"""ERA 5 dataset."""
import os
from argparse import ArgumentParser
from pathlib import Path

import numpy as np
import torch
import torch.nn as nn
import torch.nn.functional as F
import xarray as xr
from dotenv import load_dotenv
from torch.utils import data

from exttfs.datasets.utils import StackDataset

from .utils import shapes

load_dotenv()


def grib2grid(path):
    """Read a .grib file and returns grid as a list of numpy arrays.

    files are available here : https://cds.climate.copernicus.eu/cdsapp#!/dataset/reanalysis-era5-single-levels?tab=form
    Choose the following parameters:
    - 10m u-component of wind
    - 10m v-component of wind
    - 100m u-component of wind
    - 100m v-component of wind
    - Surface pressure
    - 2m temperature
    - total cloud cover

    time of day (all)
    days (all)
    year: 2000 (train)
    year: 2010, month January, September (val)

    """
    print(f"Reading {path}")
    ds = xr.load_dataset(path, engine="cfgrib")

    return [ds[k].values for k in ds.data_vars.keys()]


def grid2dataset(grid):
    """Convert a xarray to a torch tensor.

    Logic:
        - Start with a numpy array (nt_tot, nlat, nlon, 7)
        - convert to tensors and squeeze
        - take pairs of images with 50 dt in between
        - sample 64, from context and 256 from target
    """
    print(len(grid), grid[0].shape)
    nt_tot, nlat, nlon = grid[0].shape
    nt = nt_tot - 50
    x = np.random.randint(0, nlat, (nt, 1024))
    y = np.random.randint(0, nlon, (nt, 1024))
    a = np.tile(np.arange(0, nt)[:, None], (1, 1024))

    sx = torch.from_numpy(x).div(nlat).mul(2).sub(1)
    sy = torch.from_numpy(y).div(nlon).mul(2).sub(1)
    cx = torch.cat((sx[..., None], sy[..., None]), dim=2).float()
    cy = torch.cat([torch.tensor(g[a, x, y]).unsqueeze(-1) for g in grid], dim=-1)

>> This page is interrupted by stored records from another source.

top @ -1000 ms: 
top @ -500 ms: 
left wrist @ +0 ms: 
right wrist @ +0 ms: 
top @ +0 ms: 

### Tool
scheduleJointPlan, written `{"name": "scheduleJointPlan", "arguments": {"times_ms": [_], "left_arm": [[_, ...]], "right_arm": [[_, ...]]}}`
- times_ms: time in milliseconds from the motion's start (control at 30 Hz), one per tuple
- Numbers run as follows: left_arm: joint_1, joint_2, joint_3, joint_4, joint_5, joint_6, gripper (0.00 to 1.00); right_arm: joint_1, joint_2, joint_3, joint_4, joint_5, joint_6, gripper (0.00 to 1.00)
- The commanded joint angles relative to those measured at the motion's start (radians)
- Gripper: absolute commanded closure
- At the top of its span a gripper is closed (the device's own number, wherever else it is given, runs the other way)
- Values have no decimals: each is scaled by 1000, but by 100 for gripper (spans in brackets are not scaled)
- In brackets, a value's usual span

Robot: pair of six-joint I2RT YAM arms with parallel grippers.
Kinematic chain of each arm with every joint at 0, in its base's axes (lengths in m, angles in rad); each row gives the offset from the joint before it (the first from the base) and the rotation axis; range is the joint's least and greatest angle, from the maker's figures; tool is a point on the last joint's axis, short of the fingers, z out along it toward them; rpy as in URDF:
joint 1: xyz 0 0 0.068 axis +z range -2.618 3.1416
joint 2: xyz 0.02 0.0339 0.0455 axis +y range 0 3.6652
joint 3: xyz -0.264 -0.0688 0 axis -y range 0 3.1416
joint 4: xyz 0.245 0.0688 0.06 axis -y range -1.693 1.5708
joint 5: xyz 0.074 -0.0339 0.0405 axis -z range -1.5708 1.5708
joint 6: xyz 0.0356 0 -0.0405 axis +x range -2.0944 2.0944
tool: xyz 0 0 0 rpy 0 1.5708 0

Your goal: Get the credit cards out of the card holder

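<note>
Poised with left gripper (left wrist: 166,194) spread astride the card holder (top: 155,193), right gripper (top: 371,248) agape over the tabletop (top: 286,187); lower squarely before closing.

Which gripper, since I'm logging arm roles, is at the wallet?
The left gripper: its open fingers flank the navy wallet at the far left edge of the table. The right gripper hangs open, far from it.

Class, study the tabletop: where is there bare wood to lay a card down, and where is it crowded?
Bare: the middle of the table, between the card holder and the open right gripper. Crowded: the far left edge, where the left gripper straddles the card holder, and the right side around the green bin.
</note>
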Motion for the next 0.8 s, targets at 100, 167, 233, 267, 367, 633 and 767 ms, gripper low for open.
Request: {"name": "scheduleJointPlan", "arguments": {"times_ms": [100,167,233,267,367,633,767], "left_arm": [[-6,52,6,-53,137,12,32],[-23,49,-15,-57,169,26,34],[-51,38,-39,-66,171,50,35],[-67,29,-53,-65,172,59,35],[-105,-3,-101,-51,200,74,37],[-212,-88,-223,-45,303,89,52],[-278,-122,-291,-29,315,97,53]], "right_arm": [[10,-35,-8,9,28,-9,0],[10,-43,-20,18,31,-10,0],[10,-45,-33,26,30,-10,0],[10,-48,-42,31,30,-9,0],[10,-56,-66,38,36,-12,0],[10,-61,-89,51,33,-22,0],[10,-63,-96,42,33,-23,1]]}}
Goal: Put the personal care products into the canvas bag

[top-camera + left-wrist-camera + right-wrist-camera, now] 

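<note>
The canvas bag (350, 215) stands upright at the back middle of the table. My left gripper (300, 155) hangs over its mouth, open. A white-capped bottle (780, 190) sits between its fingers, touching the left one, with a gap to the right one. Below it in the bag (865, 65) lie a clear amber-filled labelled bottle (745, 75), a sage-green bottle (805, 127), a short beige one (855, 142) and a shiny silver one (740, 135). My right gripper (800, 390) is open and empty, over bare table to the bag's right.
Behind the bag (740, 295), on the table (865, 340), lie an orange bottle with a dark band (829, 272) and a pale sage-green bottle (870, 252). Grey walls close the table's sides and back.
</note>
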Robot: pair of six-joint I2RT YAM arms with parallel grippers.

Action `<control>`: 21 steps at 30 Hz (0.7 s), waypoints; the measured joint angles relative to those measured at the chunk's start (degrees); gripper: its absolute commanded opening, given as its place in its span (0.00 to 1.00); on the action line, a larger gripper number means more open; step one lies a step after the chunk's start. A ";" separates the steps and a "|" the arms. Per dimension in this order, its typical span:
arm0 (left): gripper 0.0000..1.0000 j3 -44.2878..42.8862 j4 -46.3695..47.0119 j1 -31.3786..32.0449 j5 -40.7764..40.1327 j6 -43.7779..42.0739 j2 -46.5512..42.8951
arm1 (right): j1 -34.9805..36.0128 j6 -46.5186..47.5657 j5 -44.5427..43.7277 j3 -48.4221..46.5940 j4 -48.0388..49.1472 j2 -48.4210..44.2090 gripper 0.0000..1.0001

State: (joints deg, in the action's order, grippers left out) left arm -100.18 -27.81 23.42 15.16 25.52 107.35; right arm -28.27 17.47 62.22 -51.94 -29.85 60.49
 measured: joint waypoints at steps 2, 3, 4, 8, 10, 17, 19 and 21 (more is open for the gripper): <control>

    x = np.random.randint(0, nlat, (nt, 1024))
    y = np.random.randint(0, nlon, (nt, 1024))
    a = np.tile(np.arange(50, nt_tot)[:, None], (1, 1024))

    sx = torch.from_numpy(x).div(nlat).mul(2).sub(1)
    sy = torch.from_numpy(y).div(nlon).mul(2).sub(1)
    tx = torch.cat((sx[..., None], sy[..., None]), dim=2).float()

    ty = torch.cat([torch.tensor(g[a, x, y]).unsqueeze(-1) for g in grid[2:4]], dim=-1)

    return (cx, cy, tx), ty


def process(path):
    """Process a single file."""
    print(f"Processing {path}")
    grid = grib2grid(path)
    dataset = grid2dataset(grid)
    print(f"Saving {path.stem} Results shapes: {shapes(dataset)}")
    torch.save(dataset, path.parent / f"{path.stem}.pt")


def search_and_process(idx=None):
    """Process the era5 dataset.

    Logic:
        - list all the .grib files
        - foreach file:
        - if the corresponding .pt file exists, skip
        - else:
        - read the file
        - convert to grid
        - convert to dataset
        - save the dataset
    """
    path = Path(os.getenv("ERA5_DATASET"))
    path.mkdir(parents=True, exist_ok=True)

    files = sorted(path.glob("**/*.grib"))
    print(files)

    if idx is not None:
        process(files[idx])
        return

    for f in files:
        if (path / f"{f.stem}.pt").exists():
            print(f"Skipping {f}")
            continue

        process(f)
        break


def combine_files(files):
    """Combine data from a file list into a single dataset.

    Args:
        files (list): list of files to combine

    Returns:
        dataset (StackDataset): combined dataset
    """
    (cx, cy, tx), ty = torch.load(files[0])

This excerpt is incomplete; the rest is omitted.